Craniopharyngiomas are rare intracranial tumors that mainly arise in the sellar/parasellar (particularly suprasellar) region. They present in both children and adults with a wide range of clinical manifestations. Histologically, they are benign tumors with distinct adamantinomatous and papillary subtypes. Beta-catenin gene mutations have been identified in the adamantinomatous subtype and activating mutations in BRAF (V600E) in the papillary variant, opening further avenues in our understanding of their pathogenesis. Despite their benign classification, management is challenging due to unpredictable growth and the involvement of adjacent critical structures particularly for vision and hypothalamo-pituitary function. Surgery with or without external irradiation currently represents the mainstay of therapy for most patients; however, the optimal protocol for the management of these tumors has not yet been established. Further management options include intracystic irradiation or bleomycin, stereotactic radiosurgery, systemic chemotherapy, or targeted BRAF inhibitors (for the papillary subtype); however, the outcomes of these approaches have not yet been validated with large scale clinical trials. Following treatment, patients face a high burden of morbidity due to visual, endocrine, hypothalamic, and neuropsychological dysfunction, and long-term mortality rates are substantially elevated compared with the general population. For complete coverage of all related areas of Endocrinology, please visit our on-line FREE web-text, WWW.ENDOTEXT.ORG.

EPIDEMIOLOGY

Craniopharyngiomas account for 2–5% of all primary intracranial neoplasms and for up to 15% of intracranial tumors in children (1).
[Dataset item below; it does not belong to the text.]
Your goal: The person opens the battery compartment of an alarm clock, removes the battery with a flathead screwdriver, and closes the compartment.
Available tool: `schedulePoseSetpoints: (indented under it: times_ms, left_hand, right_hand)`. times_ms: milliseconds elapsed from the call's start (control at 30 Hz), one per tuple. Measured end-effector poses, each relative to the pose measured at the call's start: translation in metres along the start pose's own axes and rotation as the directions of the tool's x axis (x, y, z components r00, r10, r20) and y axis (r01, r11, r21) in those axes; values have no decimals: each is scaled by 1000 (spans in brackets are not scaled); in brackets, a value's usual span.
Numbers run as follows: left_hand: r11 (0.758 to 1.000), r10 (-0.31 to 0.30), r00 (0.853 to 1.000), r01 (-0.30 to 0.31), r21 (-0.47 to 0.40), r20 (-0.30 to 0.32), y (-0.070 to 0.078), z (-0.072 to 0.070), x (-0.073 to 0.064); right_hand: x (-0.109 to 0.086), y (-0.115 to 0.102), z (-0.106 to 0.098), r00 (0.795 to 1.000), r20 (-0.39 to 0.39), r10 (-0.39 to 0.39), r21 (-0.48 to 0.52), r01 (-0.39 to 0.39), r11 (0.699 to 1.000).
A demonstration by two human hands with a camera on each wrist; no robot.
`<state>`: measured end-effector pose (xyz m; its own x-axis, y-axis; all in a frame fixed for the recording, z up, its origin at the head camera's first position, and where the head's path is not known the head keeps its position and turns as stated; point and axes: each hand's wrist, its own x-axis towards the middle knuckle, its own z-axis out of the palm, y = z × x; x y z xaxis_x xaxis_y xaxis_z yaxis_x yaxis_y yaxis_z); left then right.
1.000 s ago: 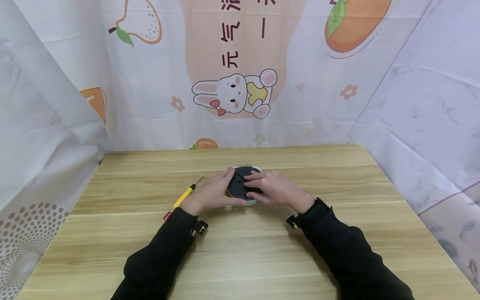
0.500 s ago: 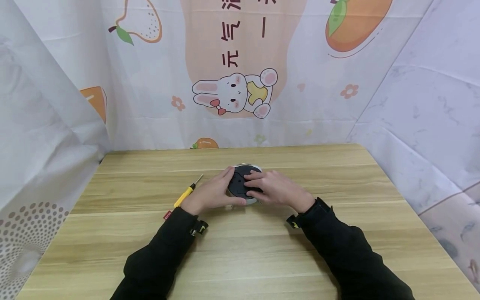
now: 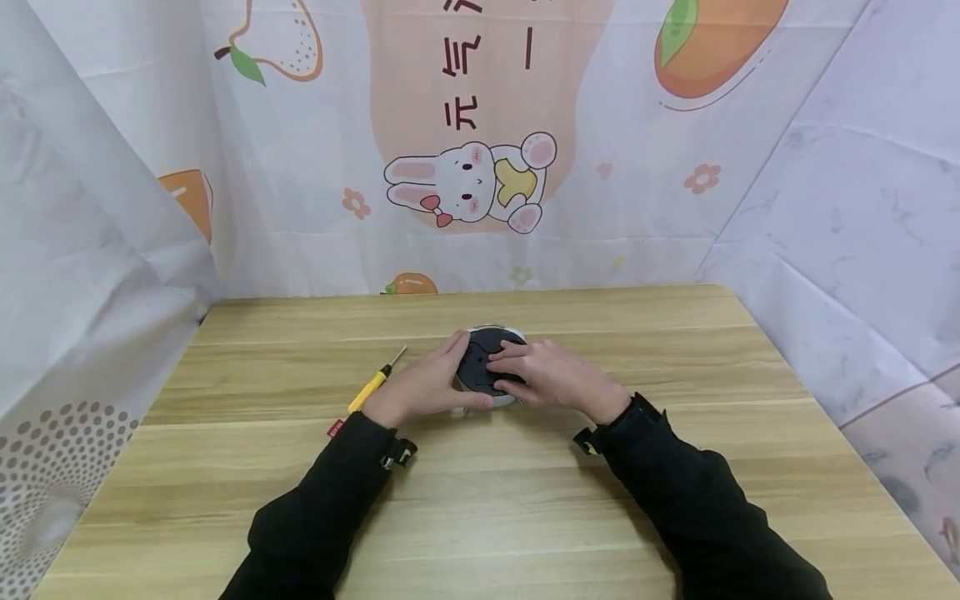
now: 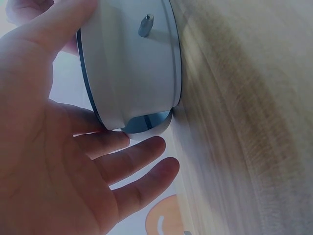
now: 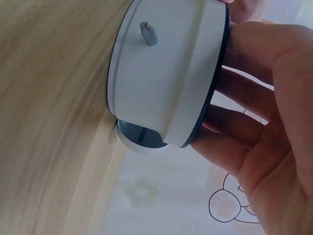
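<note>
A round alarm clock [image 3: 477, 354] lies face down on the table, its black back turned up. Both wrist views show its white case [image 4: 129, 68], a short metal foot [image 5: 148, 34] sticking out of the side, and a cup-shaped bell [image 5: 142, 139] at its far side. My left hand [image 3: 422, 385] holds the clock's left side, thumb along the near edge and index finger at the far edge; its other fingers spread loosely. From the right, my right hand [image 3: 561, 379] rests bent fingers and thumb on the black back. What lies under those fingertips is hidden.
Left of my left hand lies a yellow-handled screwdriver [image 3: 367, 392], its tip pointing away. A small red tag [image 3: 335, 427] is by the left sleeve. Behind the wooden table [image 3: 510, 517] hangs a printed curtain [image 3: 300, 183].
</note>
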<state>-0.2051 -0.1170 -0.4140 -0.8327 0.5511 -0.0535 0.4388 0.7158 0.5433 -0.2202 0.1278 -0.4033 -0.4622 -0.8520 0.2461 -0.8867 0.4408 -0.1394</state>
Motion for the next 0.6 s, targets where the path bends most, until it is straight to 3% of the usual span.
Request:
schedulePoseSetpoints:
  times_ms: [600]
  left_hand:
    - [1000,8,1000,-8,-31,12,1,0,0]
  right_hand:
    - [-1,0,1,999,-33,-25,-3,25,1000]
Their annual incidence is reported as around 0.18 cases per 100,000 people (2), and genetic susceptibility seems unlikely. Craniopharyngiomas may be detected at any age, even in the prenatal and neonatal periods (3) and a bimodal age distribution with peak incidence rates at ages 5–14 and 50–74 years has been proposed (2,4). In population-based studies from the USA and Finland, no gender differences have been found (4,5).
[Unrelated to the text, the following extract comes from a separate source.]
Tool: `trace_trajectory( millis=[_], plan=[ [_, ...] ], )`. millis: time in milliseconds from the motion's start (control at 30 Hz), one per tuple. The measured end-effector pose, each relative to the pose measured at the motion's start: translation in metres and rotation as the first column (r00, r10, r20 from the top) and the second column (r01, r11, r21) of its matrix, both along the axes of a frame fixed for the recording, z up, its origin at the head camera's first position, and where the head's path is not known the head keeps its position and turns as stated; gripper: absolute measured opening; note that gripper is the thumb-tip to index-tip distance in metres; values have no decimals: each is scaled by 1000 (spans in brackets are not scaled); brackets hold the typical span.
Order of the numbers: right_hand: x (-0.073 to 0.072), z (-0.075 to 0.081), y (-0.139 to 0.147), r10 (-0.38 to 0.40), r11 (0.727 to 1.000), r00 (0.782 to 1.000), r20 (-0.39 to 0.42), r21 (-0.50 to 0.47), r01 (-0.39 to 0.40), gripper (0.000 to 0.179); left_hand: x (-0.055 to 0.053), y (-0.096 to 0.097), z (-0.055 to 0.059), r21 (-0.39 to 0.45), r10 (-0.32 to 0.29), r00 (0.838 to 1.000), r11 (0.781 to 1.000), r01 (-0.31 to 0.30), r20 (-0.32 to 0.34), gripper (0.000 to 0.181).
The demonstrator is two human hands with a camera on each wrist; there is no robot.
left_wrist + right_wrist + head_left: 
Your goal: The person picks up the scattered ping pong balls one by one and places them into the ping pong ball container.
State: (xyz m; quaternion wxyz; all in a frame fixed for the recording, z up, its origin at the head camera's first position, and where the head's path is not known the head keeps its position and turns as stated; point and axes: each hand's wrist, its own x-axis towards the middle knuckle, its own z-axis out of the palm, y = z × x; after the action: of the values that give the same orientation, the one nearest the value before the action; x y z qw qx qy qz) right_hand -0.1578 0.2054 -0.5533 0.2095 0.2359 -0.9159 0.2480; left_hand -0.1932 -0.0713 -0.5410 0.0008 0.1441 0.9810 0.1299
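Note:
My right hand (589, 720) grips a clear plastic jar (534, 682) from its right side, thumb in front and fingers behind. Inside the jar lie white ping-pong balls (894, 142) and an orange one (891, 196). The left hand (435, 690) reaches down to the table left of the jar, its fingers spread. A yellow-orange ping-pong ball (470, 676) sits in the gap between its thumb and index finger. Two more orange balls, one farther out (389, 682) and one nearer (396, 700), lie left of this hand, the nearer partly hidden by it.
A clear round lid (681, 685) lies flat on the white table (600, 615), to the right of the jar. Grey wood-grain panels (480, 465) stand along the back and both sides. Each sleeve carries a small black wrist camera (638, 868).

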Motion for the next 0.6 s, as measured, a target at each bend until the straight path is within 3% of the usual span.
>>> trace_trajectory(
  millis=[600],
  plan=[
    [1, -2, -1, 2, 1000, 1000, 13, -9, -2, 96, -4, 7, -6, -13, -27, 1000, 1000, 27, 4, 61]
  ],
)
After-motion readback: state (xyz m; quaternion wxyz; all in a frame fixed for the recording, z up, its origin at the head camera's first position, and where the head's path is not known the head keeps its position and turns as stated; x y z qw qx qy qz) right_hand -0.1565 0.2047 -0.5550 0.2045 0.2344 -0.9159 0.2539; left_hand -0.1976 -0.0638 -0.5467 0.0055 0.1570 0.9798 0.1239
PATHOLOGY AND PATHOGENESIS

Craniopharyngiomas are epithelial tumors arising along the path of the craniopharyngeal duct (the canal connecting the stomodeal ectoderm with the evaginated Rathke’s pouch). Based on the WHO classification, they are assigned grade I. Rare cases of malignant transformation (possibly triggered by previous irradiation) have been described (1). Two main pathological subtypes have been reported: the adamantinomatous variant and the papillary variant (1,6).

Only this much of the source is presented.